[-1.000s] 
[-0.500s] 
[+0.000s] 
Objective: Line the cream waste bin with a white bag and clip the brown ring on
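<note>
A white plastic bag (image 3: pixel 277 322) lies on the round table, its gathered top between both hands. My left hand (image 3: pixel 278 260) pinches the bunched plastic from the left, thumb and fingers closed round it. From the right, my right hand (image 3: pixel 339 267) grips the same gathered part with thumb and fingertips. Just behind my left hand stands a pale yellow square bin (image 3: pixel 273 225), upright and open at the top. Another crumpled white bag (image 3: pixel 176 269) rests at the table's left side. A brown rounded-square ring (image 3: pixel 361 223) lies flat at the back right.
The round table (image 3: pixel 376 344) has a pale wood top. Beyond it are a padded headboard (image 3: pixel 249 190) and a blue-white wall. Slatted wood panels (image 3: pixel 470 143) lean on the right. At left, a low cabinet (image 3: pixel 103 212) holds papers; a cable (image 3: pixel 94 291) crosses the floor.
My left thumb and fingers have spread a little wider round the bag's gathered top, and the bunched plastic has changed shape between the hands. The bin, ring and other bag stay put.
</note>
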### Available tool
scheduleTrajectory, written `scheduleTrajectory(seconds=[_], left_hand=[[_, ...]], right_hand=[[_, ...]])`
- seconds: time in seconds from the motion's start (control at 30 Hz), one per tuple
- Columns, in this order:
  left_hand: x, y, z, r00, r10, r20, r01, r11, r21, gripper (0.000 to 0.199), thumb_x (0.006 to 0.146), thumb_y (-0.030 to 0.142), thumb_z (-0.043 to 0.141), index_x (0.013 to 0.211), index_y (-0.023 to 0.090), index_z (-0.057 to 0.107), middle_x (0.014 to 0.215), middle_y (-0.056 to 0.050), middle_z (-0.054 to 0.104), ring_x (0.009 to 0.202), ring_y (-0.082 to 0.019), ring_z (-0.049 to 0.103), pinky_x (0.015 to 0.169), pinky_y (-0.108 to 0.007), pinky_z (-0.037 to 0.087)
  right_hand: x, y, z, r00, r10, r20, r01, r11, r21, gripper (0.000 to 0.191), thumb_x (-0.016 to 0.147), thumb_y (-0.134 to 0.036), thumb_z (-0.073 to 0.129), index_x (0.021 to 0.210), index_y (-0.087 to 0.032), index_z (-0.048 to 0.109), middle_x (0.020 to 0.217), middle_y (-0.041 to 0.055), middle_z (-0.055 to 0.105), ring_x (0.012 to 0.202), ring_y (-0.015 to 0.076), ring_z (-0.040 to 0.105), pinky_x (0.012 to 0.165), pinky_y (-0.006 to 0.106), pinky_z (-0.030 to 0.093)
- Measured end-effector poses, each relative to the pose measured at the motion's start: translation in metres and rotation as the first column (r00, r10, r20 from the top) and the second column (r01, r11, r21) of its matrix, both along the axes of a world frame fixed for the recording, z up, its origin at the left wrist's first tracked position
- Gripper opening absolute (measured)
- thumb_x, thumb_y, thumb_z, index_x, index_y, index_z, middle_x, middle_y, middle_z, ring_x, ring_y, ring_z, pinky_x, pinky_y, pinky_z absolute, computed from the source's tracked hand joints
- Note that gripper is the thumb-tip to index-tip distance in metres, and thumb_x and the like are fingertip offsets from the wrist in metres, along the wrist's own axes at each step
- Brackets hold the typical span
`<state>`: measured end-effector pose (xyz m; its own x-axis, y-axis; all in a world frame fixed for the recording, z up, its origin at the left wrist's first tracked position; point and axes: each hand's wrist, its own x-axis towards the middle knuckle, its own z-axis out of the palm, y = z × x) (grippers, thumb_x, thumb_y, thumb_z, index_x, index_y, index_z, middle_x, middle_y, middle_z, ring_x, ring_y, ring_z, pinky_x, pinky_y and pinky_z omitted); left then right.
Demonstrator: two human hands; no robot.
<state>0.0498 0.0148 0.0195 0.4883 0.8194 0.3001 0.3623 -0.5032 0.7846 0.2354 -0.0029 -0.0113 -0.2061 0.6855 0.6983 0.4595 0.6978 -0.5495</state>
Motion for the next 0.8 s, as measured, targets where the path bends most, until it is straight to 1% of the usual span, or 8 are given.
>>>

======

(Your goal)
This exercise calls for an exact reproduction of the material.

(Exercise result)
[-1.000s] 
[-0.500s] 
[+0.000s] 
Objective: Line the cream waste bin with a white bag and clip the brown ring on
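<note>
A white plastic bag (image 3: pixel 277 322) lies on the round table, its gathered top between both hands. My left hand (image 3: pixel 278 260) pinches the bunched plastic from the left, thumb and fingers closed round it. From the right, my right hand (image 3: pixel 339 267) grips the same gathered part with thumb and fingertips. Just behind my left hand stands a pale yellow square bin (image 3: pixel 273 225), upright and open at the top. Another crumpled white bag (image 3: pixel 176 269) rests at the table's left side. A brown rounded-square ring (image 3: pixel 361 223) lies flat at the back right.
The round table (image 3: pixel 376 344) has a pale wood top. Beyond it are a padded headboard (image 3: pixel 249 190) and a blue-white wall. Slatted wood panels (image 3: pixel 470 143) lean on the right. At left, a low cabinet (image 3: pixel 103 212) holds papers; a cable (image 3: pixel 94 291) crosses the floor.
My left thumb and fingers have spread a little wider round the bag's gathered top, and the bunched plastic has changed shape between the hands. The bin, ring and other bag stay put.
</note>
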### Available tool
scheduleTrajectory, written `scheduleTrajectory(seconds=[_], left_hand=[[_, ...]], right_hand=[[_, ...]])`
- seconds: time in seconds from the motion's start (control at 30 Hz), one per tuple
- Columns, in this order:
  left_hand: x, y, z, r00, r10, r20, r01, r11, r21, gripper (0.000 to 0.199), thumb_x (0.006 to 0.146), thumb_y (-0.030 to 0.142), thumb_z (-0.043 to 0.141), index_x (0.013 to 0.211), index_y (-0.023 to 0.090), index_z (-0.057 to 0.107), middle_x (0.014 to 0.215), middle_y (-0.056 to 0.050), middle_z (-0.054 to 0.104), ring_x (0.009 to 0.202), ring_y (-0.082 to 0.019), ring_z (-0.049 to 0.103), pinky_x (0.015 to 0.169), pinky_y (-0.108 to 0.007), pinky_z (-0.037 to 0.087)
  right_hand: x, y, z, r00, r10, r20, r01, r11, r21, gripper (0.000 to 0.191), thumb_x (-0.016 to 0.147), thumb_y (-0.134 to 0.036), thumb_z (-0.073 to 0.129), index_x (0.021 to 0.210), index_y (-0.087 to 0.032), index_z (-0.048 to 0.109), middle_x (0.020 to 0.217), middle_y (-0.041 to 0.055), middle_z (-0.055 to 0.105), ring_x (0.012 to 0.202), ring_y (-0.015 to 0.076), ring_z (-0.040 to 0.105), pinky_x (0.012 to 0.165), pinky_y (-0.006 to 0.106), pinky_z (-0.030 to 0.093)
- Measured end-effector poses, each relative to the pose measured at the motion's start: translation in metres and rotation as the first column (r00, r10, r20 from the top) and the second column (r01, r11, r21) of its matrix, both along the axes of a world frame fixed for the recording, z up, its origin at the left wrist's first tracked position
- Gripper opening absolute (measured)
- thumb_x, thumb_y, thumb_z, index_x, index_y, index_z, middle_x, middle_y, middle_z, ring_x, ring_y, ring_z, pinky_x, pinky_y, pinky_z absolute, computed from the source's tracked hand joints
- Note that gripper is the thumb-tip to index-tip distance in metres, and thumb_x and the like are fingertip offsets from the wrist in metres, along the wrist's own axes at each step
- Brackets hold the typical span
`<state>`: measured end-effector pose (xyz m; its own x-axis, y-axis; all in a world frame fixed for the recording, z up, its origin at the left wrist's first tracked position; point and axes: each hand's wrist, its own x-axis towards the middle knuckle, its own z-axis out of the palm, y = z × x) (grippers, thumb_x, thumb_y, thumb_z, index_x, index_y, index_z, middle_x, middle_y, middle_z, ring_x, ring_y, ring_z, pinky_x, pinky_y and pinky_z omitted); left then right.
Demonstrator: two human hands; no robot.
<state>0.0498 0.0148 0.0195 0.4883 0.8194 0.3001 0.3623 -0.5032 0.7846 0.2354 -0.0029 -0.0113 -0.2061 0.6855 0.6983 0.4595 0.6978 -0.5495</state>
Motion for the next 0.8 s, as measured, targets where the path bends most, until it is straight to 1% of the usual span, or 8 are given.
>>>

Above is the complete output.